■ **EXERCISE DATA**:
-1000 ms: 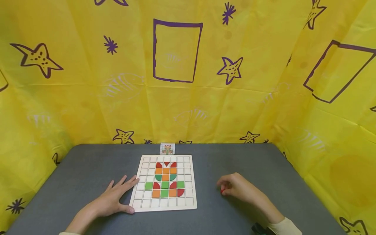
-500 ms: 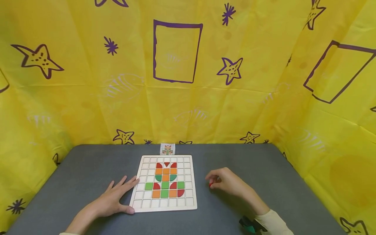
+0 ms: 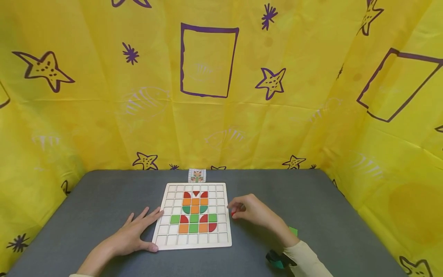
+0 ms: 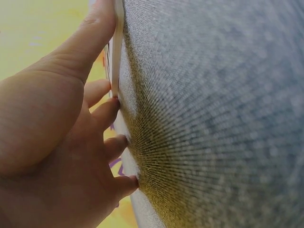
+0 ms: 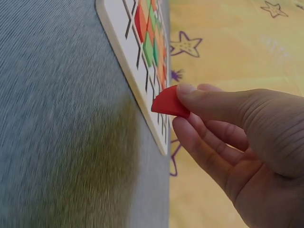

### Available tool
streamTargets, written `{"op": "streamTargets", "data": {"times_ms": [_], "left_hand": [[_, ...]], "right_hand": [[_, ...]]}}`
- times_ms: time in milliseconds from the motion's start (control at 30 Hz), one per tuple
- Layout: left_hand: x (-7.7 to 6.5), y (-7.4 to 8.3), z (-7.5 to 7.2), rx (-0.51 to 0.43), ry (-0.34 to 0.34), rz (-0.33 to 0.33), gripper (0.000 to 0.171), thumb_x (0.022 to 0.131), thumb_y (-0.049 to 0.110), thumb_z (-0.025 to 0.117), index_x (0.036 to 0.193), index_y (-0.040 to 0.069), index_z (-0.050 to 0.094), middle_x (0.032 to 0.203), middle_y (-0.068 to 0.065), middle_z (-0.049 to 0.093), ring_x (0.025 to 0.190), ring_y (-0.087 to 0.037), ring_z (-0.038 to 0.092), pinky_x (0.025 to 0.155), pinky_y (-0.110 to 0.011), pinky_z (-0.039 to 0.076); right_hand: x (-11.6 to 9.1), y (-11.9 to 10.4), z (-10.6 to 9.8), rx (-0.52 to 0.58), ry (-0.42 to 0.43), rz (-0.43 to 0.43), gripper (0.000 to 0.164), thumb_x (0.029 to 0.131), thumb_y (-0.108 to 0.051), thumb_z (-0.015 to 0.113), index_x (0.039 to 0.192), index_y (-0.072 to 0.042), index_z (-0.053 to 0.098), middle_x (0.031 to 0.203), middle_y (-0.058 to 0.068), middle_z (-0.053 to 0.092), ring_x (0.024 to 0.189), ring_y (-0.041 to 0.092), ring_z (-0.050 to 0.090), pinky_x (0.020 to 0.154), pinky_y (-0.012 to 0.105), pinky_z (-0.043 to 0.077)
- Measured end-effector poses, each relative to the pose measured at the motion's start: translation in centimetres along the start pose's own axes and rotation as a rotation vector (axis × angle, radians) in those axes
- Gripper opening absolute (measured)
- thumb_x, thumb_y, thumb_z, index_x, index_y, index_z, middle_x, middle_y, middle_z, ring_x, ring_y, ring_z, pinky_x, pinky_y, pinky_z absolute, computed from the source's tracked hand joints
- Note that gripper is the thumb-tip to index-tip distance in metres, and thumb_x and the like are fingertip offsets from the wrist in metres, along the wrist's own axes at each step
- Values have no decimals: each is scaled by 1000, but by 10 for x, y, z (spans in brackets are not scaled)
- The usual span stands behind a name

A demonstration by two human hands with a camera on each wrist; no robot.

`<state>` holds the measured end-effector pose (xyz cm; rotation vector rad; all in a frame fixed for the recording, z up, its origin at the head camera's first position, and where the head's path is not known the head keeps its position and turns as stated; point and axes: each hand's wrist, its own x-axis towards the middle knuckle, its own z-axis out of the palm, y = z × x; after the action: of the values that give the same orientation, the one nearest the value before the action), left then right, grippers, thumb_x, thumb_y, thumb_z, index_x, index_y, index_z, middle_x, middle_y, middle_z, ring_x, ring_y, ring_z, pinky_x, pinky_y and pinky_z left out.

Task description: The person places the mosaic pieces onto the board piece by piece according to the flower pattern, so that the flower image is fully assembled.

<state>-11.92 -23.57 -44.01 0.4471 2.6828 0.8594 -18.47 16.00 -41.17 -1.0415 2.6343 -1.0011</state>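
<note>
A white grid board (image 3: pixel 221 234) lies on the grey table, with red, orange and green tiles set in its squares as a flower-like pattern. My left hand (image 3: pixel 129 236) rests spread at the board's left edge, thumb and fingertips touching it; the left wrist view shows the same hand (image 4: pixel 61 123) with its fingers extended. At the board's right edge, my right hand (image 3: pixel 256 211) pinches a red quarter-circle tile (image 5: pixel 170 102) between thumb and finger. In the right wrist view that hand (image 5: pixel 237 128) holds the tile just off the board's rim.
A small pattern card (image 3: pixel 197 175) lies behind the board, printed with a similar figure. A bright green piece (image 3: pixel 293 231) shows partly behind the right forearm. A dark band with a green part (image 3: pixel 278 263) is by the right sleeve. Yellow patterned cloth (image 3: pixel 221 115) walls the table.
My right hand has moved left with the red tile, from the open table to the board's right edge. The green piece behind the forearm has come into view. My left hand has stayed put.
</note>
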Motion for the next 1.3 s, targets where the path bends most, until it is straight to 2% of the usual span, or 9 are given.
{"op": "streamTargets", "data": {"times_ms": [500,867,1300], "left_hand": [[1,0,-1,10,0,18,106,62,53,83,150,12,40,157,-17,31,142,-54,10,105,-75,-3],[0,0,-2,17,13,36,105,63,52,84,150,12,40,157,-18,31,142,-55,11,104,-75,-2],[0,1,-2,17,22,42,103,64,48,85,149,12,41,157,-18,31,142,-55,11,105,-75,-3]], "right_hand": [[33,-17,26,83,-55,-33,19,84,-5,76,102,-8,73,82,-7,68,73,1,58,68,19,52],[58,-39,43,152,-89,-77,19,82,-4,77,101,-2,73,80,-6,68,72,0,59,68,18,52],[86,-57,63,165,-116,-88,20,82,-4,78,101,-3,73,77,-7,67,71,-2,61,69,15,52]]}}
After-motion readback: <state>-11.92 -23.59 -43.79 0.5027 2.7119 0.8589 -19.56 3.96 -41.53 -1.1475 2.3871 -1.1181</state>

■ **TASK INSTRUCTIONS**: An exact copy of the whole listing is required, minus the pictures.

■ **WRITTEN RESPONSE**:
-1000 ms: 
-500 ms: 
+0 ms: 
+0 ms: 
+0 ms: 

### Available tool
streamTargets, written `{"op": "streamTargets", "data": {"times_ms": [_], "left_hand": [[_, ...]], "right_hand": [[_, ...]]}}`
- times_ms: time in milliseconds from the motion's start (control at 30 Hz), one per tuple
- Layout: left_hand: x (-7.7 to 6.5), y (-7.4 to 8.3), z (-7.5 to 7.2), rx (-0.51 to 0.43), ry (-0.34 to 0.34), rz (-0.33 to 0.33), gripper (0.000 to 0.171), thumb_x (0.022 to 0.131), thumb_y (-0.049 to 0.110), thumb_z (-0.025 to 0.117), index_x (0.036 to 0.193), index_y (-0.040 to 0.069), index_z (-0.050 to 0.094), middle_x (0.032 to 0.203), middle_y (-0.068 to 0.065), middle_z (-0.049 to 0.093), ring_x (0.025 to 0.190), ring_y (-0.087 to 0.037), ring_z (-0.038 to 0.092), pinky_x (0.025 to 0.155), pinky_y (-0.110 to 0.011), pinky_z (-0.039 to 0.076); right_hand: x (-11.6 to 9.1), y (-11.9 to 10.4), z (-10.6 to 9.8), rx (-0.52 to 0.58), ry (-0.42 to 0.43), rz (-0.43 to 0.43), gripper (0.000 to 0.164), thumb_x (0.029 to 0.131), thumb_y (-0.108 to 0.051), thumb_z (-0.015 to 0.113), index_x (0.039 to 0.192), index_y (-0.072 to 0.042), index_z (-0.053 to 0.098), middle_x (0.031 to 0.203), middle_y (-0.058 to 0.068), middle_z (-0.053 to 0.092), ring_x (0.024 to 0.189), ring_y (-0.041 to 0.092), ring_z (-0.050 to 0.090), pinky_x (0.020 to 0.154), pinky_y (-0.012 to 0.105), pinky_z (-0.043 to 0.077)
- Measured end-effector poses, each relative to the pose measured at the motion's start: translation in centimetres along the start pose's own axes and rotation as a rotation vector (axis × angle, radians) in those axes
- Gripper opening absolute (measured)
- thumb_x, thumb_y, thumb_z, index_x, index_y, index_z, middle_x, middle_y, middle_z, ring_x, ring_y, ring_z, pinky_x, pinky_y, pinky_z absolute, computed from the source's tracked hand joints
- Note that gripper is the thumb-tip to index-tip distance in metres, and thumb_x and the like are fingertip offsets from the wrist in metres, along the wrist's own axes at each step
- Values have no decimals: each is scaled by 1000, but by 10 for x, y, z (spans in brackets are not scaled)
- The usual span stands behind a name

A demonstration by two human hands with a camera on each wrist; no robot.

`<state>` holds the measured end-effector pose (xyz cm; rotation vector rad; all in a frame fixed for the recording, z up, its origin at the head camera's first position, and where the head's path is not known the head keeps its position and turns as stated; point and axes: each hand's wrist, its own x-axis towards the middle knuckle, its own z-axis out of the palm, y = z × x; after the action: of the values that give the same orientation, the one nearest the value before the action), left then right, grippers, thumb_x, thumb_y, thumb_z, index_x, index_y, index_z, middle_x, middle_y, middle_z, ring_x, ring_y, ring_z, pinky_x, pinky_y and pinky_z left out.

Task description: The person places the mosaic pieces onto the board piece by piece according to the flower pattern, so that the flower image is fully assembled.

<state>-11.92 -23.57 -44.01 0.4471 2.6828 0.8594 -18.47 16.00 -41.17 -1.0415 2.6343 -1.0011</state>
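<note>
A white grid board (image 3: pixel 221 234) lies on the grey table, with red, orange and green tiles set in its squares as a flower-like pattern. My left hand (image 3: pixel 129 236) rests spread at the board's left edge, thumb and fingertips touching it; the left wrist view shows the same hand (image 4: pixel 61 123) with its fingers extended. At the board's right edge, my right hand (image 3: pixel 256 211) pinches a red quarter-circle tile (image 5: pixel 170 102) between thumb and finger. In the right wrist view that hand (image 5: pixel 237 128) holds the tile just off the board's rim.
A small pattern card (image 3: pixel 197 175) lies behind the board, printed with a similar figure. A bright green piece (image 3: pixel 293 231) shows partly behind the right forearm. A dark band with a green part (image 3: pixel 278 263) is by the right sleeve. Yellow patterned cloth (image 3: pixel 221 115) walls the table.
My right hand has moved left with the red tile, from the open table to the board's right edge. The green piece behind the forearm has come into view. My left hand has stayed put.
</note>
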Motion for the next 1.3 s, targets where the path bends most, until it is straight to 2% of the usual span, or 9 are given.
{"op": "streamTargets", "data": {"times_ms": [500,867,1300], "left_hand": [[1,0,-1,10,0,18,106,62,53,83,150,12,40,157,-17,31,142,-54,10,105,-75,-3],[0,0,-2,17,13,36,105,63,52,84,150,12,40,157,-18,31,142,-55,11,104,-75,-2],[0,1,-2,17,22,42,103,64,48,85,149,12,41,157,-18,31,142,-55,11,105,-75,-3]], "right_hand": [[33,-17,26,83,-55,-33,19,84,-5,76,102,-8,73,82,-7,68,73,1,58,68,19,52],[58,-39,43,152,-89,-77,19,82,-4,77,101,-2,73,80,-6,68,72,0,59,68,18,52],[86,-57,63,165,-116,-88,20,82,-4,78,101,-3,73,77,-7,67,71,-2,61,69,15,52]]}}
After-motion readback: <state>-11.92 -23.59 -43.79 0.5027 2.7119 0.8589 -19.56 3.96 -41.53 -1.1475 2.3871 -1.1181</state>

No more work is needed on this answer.